Season 7, Episode 3: Bitcoin, Ethics, and the Theology of Money with Jordan Bush

In this episode of The Perspectivalist, Uri Brito sits down with Jordan Bush to explore a deeper question behind today’s financial debates: What should money be? This conversation moves beyond investing strategy and into theology, ethics, and anthropology. Money, they argue, is not neutral. It shapes trust, power, authority, and social structures. Throughout Scripture, honest scales, just weights, and protection of the vulnerable reveal that how a society structures its money affects how it treats its people. Jordan shares how his time ministering in Uruguay among Venezuelan immigrants exposed him to the devastating effects of currency collapse and hyperinflation. Churches, families, and businesses saw years of savings erased through monetary debasement.
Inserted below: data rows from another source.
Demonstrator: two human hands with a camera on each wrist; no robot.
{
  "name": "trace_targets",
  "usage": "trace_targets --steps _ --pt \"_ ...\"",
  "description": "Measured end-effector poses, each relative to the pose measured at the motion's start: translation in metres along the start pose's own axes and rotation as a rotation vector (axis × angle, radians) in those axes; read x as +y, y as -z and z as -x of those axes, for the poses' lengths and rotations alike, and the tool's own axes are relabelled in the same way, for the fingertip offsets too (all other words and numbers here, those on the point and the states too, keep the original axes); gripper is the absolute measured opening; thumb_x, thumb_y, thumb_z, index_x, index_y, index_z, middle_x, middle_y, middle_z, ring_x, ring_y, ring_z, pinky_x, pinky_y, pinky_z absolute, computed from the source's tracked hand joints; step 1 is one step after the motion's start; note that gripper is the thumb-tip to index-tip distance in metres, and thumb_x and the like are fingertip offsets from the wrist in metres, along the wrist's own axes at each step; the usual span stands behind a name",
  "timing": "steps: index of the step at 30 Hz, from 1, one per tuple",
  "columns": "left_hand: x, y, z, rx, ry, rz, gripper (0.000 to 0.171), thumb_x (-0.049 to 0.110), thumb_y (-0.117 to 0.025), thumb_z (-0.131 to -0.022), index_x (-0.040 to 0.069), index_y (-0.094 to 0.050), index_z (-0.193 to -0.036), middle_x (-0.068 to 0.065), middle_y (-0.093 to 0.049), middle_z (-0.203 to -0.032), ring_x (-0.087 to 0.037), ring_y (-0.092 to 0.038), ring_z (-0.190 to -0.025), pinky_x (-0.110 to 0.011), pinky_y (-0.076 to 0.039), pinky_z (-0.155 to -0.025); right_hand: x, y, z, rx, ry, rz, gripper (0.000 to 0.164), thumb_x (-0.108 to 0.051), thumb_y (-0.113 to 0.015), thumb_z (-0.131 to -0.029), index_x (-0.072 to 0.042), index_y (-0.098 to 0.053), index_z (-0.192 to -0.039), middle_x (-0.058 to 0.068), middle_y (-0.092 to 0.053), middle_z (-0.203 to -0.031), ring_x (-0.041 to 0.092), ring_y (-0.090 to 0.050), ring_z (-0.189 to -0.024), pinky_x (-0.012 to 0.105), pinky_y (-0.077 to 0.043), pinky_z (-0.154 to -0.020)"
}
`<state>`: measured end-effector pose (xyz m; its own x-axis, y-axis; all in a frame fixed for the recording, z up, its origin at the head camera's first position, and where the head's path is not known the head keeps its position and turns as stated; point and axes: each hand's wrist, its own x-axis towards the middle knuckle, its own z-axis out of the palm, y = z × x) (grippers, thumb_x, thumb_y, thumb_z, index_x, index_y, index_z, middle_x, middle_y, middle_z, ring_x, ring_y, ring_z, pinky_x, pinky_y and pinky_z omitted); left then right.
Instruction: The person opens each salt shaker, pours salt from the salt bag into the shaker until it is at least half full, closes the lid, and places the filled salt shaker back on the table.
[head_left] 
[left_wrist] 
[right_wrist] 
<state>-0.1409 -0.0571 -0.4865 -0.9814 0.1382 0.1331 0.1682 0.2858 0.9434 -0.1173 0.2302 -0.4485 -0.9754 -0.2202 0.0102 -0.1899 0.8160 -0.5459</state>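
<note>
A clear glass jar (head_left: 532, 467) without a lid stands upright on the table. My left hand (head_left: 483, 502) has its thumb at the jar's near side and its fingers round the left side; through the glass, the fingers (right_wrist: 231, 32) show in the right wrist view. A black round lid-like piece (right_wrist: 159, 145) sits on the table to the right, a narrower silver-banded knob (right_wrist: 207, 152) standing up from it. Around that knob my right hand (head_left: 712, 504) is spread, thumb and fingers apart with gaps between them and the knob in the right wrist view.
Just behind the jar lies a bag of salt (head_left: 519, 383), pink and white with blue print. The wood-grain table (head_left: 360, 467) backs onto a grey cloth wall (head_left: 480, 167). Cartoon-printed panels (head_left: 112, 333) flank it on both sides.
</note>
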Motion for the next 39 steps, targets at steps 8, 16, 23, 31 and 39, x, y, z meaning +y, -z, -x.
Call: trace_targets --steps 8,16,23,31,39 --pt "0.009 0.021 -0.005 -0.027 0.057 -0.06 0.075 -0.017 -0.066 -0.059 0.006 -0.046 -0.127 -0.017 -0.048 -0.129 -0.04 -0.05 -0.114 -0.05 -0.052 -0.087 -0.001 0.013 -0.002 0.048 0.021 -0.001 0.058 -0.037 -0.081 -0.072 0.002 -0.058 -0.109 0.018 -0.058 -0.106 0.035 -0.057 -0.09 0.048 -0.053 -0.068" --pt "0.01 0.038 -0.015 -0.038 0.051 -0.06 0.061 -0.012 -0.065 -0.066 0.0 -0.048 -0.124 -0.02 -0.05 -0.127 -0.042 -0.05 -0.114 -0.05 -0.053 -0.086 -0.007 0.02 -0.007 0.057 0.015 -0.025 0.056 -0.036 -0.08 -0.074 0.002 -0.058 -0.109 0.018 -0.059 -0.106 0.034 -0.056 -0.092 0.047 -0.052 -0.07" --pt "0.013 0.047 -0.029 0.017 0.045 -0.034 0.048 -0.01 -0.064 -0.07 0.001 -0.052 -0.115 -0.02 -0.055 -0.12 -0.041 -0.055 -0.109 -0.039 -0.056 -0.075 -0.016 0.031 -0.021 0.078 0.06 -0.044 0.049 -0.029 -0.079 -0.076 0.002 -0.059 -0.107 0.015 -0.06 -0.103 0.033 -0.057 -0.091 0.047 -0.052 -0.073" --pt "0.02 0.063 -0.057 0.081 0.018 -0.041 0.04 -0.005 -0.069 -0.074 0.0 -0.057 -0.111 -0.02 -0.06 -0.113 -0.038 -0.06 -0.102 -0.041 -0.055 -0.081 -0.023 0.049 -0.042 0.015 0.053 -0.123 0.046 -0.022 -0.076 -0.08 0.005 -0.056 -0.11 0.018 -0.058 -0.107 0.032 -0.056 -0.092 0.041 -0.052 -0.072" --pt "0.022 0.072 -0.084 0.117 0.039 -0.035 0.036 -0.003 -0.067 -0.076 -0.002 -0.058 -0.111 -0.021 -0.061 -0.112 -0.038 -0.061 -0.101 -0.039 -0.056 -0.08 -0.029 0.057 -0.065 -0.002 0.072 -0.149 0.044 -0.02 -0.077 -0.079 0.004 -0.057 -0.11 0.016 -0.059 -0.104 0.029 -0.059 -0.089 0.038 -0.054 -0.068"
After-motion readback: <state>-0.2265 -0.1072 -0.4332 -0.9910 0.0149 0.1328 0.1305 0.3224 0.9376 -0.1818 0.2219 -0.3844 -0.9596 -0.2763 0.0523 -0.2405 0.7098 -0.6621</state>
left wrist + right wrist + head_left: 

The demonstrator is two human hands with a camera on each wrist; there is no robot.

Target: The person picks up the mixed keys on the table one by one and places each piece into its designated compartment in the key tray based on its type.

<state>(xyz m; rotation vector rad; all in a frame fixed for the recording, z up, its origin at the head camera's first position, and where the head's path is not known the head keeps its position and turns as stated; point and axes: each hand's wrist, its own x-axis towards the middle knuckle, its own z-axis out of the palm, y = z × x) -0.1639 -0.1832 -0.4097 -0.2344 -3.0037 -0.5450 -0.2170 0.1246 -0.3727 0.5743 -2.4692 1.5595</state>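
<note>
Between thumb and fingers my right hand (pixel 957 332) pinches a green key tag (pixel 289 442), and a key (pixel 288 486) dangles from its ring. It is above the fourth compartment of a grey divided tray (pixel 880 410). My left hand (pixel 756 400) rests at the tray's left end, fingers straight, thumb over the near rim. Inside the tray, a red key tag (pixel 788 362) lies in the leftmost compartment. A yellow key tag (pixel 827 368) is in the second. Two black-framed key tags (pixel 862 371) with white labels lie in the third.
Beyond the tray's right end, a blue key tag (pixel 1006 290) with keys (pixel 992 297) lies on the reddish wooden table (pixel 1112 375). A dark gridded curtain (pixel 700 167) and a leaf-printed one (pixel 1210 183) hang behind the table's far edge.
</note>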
That experience led him to study the ethics of money production and eventually Bitcoin. The discussion traces the history of money—from gold and silver to fiat currency—and considers Bitcoin as a digital form of scarcity designed to resist inflation and centralized control. Gold and silver historically functioned as stable money because of their durability, scarcity, and trustworthiness. Fiat currency, by contrast, can be expanded at will, often benefiting governments and financial elites at the expense of ordinary people. Bitcoin attempts to combine the scarcity of precious metals with the portability and digital nature of modern currency. With a fixed supply of 21 million coins, it operates outside direct governmental control, raising important questions for Christians about limits, authority, stewardship, and economic justice. The episode also addresses Bitcoin’s volatility. Jordan explains that price swings are normal in emerging technologies and compares Bitcoin’s market cycles to seasons in agriculture or stages of human maturity. For long-term holders, volatility is not necessarily a sign of failure but part of a developing monetary network. The episode concludes with a brief discussion of Jordan’s children’s book, The Orange Umbrella—a story that introduces the themes behind Bitcoin without ever mentioning it directly. This is not merely a conversation about cryptocurrency. It is a theological reflection on money, trust, power, and the kind of economic systems that best reflect biblical principles.